**Exercise requirements:** Starting at the top of the entries below, write out each line up to and including the one containing "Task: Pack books". Leave the pictures out.

**Provided entries:**
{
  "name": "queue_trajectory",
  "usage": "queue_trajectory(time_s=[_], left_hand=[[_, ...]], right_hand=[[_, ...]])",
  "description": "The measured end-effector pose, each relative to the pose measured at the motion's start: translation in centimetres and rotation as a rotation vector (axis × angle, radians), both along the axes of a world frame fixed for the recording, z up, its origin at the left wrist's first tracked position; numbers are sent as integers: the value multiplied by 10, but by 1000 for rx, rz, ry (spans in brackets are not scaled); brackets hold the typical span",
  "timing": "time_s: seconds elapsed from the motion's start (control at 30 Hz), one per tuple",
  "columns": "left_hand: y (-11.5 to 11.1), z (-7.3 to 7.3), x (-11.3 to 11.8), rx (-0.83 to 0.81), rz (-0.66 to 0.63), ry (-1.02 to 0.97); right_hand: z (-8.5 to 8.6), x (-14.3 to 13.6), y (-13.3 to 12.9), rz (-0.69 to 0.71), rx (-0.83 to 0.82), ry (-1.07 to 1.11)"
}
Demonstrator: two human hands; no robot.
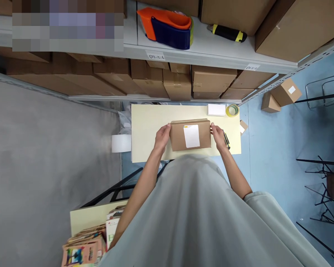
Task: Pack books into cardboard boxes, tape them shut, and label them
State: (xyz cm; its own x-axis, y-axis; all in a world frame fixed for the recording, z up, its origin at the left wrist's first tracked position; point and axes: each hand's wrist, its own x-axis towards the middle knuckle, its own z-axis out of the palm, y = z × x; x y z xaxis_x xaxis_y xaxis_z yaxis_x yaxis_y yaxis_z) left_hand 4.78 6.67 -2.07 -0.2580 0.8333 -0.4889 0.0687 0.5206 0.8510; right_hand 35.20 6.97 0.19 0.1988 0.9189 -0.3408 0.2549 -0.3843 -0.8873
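Note:
A brown cardboard box (178,139) with a white label (192,136) on its face is held over the pale yellow table (150,144). My left hand (163,136) grips its left end, thumb near the upper edge. At the opposite end, my right hand (217,134) has its fingers against the box's upper right corner. A black and yellow utility knife (226,140) lies on the table, partly behind my right wrist. Whether the box's underside rests on the table cannot be made out.
A tape roll (232,110) and a white stack (216,109) sit at the table's back right. Above are a shelf with an orange and blue tape dispenser (167,29), another utility knife (229,33) and cartons. A white roll (121,143) stands left; magazines (85,248) lie lower left.

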Motion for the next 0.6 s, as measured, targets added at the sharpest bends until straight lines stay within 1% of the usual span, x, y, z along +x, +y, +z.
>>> queue_trajectory(time_s=[0.1, 0.17, 0.2, 0.27, 0.33, 0.43, 0.53, 0.6], left_hand=[[-11, 13, -4, 33, 68, -36], [-19, 15, -5, 64, 78, -41], [-24, 14, -6, 70, 75, -51], [-33, 8, -4, 66, 59, -76], [-43, -2, -2, 55, 38, -88], [-55, -16, 1, 40, 16, -52], [-62, -23, 2, 28, -23, 7], [-60, -22, 5, 38, -54, 103]], right_hand=[[15, 3, -9, -72, 37, 10], [16, 7, -15, -73, 61, 25], [13, 9, -19, -66, 63, 39], [3, 11, -28, -54, 43, 69], [-11, 13, -38, -47, 1, 89], [-29, 15, -53, -40, -57, 100], [-33, 16, -59, 6, -78, 75], [-30, 14, -55, 41, -57, -17]])
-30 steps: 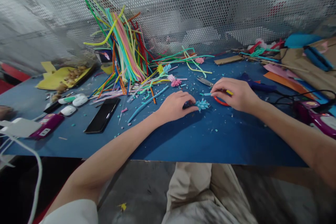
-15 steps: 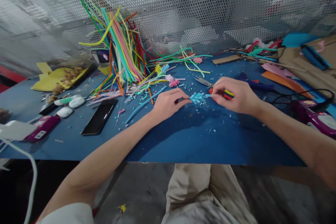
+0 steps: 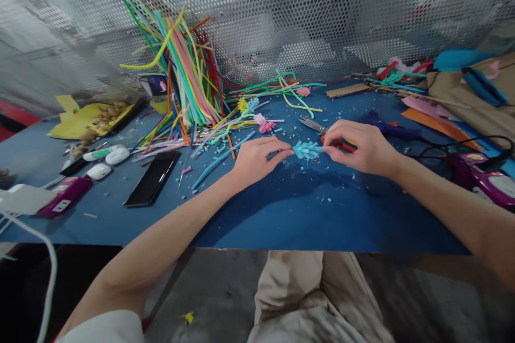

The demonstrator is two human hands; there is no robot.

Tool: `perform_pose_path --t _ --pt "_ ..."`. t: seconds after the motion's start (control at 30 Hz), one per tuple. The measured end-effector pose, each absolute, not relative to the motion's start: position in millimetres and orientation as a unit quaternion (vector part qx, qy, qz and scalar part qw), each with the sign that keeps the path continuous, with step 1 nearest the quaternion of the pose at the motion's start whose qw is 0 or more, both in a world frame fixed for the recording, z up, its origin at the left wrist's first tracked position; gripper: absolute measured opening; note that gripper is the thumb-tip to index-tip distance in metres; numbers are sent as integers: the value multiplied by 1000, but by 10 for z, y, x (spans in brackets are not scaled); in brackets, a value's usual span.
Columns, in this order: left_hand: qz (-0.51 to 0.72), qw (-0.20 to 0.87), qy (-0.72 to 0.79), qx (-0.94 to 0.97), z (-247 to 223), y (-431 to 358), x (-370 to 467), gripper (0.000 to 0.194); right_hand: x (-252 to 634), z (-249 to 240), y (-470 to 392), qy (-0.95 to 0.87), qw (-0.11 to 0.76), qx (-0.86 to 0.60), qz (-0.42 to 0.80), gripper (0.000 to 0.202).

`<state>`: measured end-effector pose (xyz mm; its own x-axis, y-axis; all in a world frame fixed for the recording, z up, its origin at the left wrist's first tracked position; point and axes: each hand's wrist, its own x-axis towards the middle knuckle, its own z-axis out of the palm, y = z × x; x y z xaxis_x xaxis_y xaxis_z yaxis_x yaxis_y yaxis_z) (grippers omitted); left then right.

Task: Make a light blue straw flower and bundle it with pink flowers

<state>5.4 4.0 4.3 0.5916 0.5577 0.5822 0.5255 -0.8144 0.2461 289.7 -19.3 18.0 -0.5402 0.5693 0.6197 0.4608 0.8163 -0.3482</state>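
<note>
Both hands hold the two ends of a light-blue pipe-cleaner flower (image 3: 307, 150), its short petals fanned out between them just above the blue table. My left hand (image 3: 257, 159) pinches its left end between thumb and fingers. At the right end, my right hand (image 3: 360, 147) has its fingertips closed on the flower's thin stem. Scissors (image 3: 313, 125) lie behind my right hand, which covers part of their red handles. Small cut bits are scattered around.
A tall bundle of coloured pipe cleaners (image 3: 187, 75) stands at the back left. Small pipe-cleaner flowers (image 3: 266, 126) lie near it. A black phone (image 3: 152, 179) rests left of my left hand. A dark blue glue gun (image 3: 396, 127) lies at right, before a perforated metal screen (image 3: 322, 10).
The blue flower has shifted slightly to the right. My right fingertips are now closer to its petals, and less of the stem shows. My left hand has barely moved.
</note>
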Motion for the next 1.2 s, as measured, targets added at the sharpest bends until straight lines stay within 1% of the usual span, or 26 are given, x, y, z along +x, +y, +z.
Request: perform_pose_path --t 0.4,0.93,1.13,1.2 --pt "339 11 273 900 40 45 49 21 2871 144 -187 -876 375 -291 86 6" --pt "337 36 302 891 42 49 30 25 2880 130 -182 -874 382 -283 102 3" --pt "347 32 323 880 34 76 11 25 2899 171 -187 -855 408 -296 122 4" --pt "348 34 340 873 25 97 -3 26 2935 205 -172 -858 394 -302 132 5"
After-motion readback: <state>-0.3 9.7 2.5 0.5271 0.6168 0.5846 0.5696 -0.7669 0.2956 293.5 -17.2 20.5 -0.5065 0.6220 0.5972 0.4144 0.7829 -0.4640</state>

**Your solution:**
{
  "name": "queue_trajectory",
  "usage": "queue_trajectory(time_s=[_], left_hand=[[_, ...]], right_hand=[[_, ...]])",
  "description": "The measured end-effector pose, each relative to the pose measured at the motion's start: translation in centimetres and rotation as a rotation vector (axis × angle, radians), both along the axes of a world frame fixed for the recording, z up, its origin at the left wrist's first tracked position; numbers are sent as integers: the value multiplied by 10, but by 1000 for rx, rz, ry (spans in brackets are not scaled); brackets hold the typical span",
  "timing": "time_s: seconds elapsed from the motion's start (control at 30 Hz), one per tuple",
  "columns": "left_hand: y (-11.5 to 11.1), z (-7.3 to 7.3), x (-11.3 to 11.8), rx (-0.83 to 0.81), rz (-0.66 to 0.63), ry (-1.02 to 0.97); right_hand: z (-8.5 to 8.6), x (-14.3 to 13.6), y (-13.3 to 12.9), rz (-0.69 to 0.71), rx (-0.83 to 0.82), ry (-1.07 to 1.11)"
}
Demonstrator: two human hands; no robot.
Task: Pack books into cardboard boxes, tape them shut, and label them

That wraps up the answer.